2013 wurden laut Statistik insgesamt 36,6 Milliarden Liter Kraftstoff von privaten Autobesitzern verbraucht. Obwohl es 2013 mehr Autos auf Deutschlands Straßen gab als 2005, sank der Verbrauch um 3,2 Prozent. Allerdings, schränkten die Statistiker ein, sank der Verbrauch nur bis 2008; danach stagnierte er bis 2012, und 2013 stieg er sogar wieder leicht um 1,1 Prozent an.

Der Durchschnittsverbrauch eines Benzinautos sank im untersuchten Zeitraum von 8,3 Litern auf 7,8 Liter, wie die Statistiker errechneten. Bei Dieselautos sei der Verbrauch ebenfalls “erheblich” zurückgegangen.

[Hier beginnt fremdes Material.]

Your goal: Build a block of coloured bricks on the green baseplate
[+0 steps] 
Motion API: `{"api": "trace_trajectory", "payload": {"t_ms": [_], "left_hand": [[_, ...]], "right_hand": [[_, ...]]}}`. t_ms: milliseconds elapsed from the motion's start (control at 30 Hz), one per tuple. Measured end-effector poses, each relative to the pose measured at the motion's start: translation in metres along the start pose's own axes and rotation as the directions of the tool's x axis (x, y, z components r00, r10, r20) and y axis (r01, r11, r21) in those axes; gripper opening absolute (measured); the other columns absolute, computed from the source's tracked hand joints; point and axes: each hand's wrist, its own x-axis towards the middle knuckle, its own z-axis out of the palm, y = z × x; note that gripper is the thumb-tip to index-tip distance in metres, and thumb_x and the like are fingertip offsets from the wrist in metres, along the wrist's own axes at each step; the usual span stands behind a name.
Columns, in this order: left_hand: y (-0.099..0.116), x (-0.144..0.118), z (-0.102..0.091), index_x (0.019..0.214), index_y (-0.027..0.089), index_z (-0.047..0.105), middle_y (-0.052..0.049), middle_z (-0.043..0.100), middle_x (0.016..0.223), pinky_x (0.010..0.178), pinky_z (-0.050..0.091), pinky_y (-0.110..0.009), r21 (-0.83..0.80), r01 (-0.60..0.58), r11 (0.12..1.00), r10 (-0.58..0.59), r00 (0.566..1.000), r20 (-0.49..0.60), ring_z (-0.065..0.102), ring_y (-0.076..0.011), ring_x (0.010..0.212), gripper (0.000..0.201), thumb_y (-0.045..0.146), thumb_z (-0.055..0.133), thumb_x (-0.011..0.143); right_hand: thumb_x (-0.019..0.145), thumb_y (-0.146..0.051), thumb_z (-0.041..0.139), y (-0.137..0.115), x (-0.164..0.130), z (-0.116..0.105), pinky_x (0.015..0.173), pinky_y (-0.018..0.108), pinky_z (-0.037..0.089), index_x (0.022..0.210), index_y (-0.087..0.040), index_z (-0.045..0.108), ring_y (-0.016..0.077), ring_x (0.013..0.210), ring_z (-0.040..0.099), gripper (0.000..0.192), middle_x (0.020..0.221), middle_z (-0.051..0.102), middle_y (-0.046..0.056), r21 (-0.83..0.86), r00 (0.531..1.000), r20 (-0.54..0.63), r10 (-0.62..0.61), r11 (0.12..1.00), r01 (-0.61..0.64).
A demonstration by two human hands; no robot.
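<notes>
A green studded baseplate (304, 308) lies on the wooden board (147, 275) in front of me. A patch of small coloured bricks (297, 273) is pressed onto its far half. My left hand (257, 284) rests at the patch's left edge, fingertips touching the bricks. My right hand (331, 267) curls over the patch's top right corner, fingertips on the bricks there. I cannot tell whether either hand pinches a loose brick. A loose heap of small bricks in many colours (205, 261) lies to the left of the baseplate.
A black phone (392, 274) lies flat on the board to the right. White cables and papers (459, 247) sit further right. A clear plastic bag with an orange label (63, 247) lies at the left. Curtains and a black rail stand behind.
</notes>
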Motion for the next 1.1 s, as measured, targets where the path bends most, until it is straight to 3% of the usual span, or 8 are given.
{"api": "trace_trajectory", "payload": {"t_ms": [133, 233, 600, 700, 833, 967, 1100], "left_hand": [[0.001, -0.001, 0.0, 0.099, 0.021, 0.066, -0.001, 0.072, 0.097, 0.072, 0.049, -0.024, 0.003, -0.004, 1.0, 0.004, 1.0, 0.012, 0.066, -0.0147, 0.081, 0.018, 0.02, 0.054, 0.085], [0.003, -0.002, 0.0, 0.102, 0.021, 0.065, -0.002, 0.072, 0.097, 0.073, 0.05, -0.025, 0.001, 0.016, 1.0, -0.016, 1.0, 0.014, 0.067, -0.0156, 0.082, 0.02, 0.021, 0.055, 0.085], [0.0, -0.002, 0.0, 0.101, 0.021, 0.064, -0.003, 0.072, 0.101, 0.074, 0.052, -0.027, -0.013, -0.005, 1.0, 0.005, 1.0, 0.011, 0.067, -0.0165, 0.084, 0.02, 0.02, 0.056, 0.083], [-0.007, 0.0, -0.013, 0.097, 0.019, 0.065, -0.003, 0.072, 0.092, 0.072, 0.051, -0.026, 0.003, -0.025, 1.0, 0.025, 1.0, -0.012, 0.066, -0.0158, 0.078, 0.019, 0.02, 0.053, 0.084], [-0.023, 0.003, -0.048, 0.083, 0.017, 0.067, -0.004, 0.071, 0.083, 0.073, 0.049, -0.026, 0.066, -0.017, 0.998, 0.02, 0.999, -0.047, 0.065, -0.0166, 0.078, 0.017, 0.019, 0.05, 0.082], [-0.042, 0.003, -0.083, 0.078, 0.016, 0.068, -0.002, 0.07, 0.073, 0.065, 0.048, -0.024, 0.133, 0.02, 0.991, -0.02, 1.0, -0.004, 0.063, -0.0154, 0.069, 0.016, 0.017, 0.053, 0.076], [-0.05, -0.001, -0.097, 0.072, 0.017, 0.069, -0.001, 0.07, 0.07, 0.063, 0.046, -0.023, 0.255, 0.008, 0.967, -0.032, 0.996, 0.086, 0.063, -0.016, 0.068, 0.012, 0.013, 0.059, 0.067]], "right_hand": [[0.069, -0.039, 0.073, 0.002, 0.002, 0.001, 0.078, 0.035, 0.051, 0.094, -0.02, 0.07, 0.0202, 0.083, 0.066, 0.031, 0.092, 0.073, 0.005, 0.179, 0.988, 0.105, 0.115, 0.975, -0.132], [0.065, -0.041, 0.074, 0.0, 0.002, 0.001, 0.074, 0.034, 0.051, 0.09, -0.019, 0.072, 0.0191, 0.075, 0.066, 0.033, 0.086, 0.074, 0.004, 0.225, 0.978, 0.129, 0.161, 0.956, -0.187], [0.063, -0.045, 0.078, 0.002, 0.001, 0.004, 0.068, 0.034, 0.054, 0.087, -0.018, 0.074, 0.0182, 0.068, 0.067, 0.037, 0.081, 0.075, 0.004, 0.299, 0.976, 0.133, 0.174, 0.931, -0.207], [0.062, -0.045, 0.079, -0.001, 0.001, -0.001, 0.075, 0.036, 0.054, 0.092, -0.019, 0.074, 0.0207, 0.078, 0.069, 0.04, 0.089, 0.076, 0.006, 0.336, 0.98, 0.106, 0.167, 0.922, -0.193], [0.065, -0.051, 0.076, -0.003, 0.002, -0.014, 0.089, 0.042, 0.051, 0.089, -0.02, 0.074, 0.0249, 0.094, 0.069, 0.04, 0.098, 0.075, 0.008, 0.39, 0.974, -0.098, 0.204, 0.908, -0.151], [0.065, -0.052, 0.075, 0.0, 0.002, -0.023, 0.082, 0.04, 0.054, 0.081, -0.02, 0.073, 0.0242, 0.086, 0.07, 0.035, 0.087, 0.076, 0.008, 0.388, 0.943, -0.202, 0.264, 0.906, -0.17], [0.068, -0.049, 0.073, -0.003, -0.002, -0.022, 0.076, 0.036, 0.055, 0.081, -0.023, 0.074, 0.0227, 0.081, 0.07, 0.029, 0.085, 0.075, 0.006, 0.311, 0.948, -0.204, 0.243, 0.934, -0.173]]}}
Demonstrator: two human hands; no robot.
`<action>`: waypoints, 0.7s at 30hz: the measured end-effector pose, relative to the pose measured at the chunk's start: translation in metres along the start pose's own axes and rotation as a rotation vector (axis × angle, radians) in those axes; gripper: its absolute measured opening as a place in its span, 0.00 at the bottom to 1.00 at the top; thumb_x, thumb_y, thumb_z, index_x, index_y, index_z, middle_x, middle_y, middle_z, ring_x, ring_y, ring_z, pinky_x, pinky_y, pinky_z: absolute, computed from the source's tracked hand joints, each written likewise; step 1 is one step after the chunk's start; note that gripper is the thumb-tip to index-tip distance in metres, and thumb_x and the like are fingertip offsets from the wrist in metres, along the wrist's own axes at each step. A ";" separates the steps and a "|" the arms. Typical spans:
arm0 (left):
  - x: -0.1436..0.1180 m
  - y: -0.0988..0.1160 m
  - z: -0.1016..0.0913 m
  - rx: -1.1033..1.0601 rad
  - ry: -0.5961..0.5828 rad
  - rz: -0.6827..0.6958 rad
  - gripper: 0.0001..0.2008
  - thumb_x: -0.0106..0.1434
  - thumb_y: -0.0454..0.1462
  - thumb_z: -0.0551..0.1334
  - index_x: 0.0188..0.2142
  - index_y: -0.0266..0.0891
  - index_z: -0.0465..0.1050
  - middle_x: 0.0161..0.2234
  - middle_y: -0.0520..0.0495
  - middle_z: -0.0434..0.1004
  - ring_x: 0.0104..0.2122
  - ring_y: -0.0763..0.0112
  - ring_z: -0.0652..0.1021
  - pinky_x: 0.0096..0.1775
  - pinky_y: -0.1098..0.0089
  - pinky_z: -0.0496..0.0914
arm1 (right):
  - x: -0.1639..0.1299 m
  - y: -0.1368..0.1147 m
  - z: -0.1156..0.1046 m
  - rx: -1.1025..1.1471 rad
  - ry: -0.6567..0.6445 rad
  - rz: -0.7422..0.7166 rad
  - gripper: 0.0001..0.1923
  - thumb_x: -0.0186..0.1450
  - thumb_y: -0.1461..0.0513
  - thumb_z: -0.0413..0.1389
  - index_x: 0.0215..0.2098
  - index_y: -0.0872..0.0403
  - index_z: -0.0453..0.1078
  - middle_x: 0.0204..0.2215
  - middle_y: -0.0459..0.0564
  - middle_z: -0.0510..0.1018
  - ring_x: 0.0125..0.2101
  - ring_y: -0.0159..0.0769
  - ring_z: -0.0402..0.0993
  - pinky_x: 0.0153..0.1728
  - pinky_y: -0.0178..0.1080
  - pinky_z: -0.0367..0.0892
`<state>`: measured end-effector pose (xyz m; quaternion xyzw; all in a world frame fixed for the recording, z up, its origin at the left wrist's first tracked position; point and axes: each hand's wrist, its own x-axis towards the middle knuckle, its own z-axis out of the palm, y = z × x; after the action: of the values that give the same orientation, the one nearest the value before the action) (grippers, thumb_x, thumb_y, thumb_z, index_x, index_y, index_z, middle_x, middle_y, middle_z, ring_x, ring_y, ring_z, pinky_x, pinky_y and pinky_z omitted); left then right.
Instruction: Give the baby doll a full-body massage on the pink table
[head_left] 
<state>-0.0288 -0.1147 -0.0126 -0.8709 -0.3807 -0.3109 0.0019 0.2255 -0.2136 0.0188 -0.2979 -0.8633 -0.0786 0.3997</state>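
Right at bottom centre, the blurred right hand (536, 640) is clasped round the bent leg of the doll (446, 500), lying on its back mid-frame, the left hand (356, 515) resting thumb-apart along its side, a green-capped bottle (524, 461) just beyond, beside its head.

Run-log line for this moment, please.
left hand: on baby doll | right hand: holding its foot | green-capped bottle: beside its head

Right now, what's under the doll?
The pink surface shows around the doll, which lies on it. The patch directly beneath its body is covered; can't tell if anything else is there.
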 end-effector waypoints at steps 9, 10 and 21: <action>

Der Mehrverbrauch von Kraftstoff ging demnach vor allem auf die SUVs zurück – Autos mit hoher Motorleistung und hohem Spritverbrauch. Mit einer hinsichtlich der Motorleistung unveränderten Pkw-Flotte wären trotz steigender Fahrzeugbestände CO2-Einsparungen von zwölf Prozent möglich gewesen. Tatsächlich waren es nur 1,6 Prozent.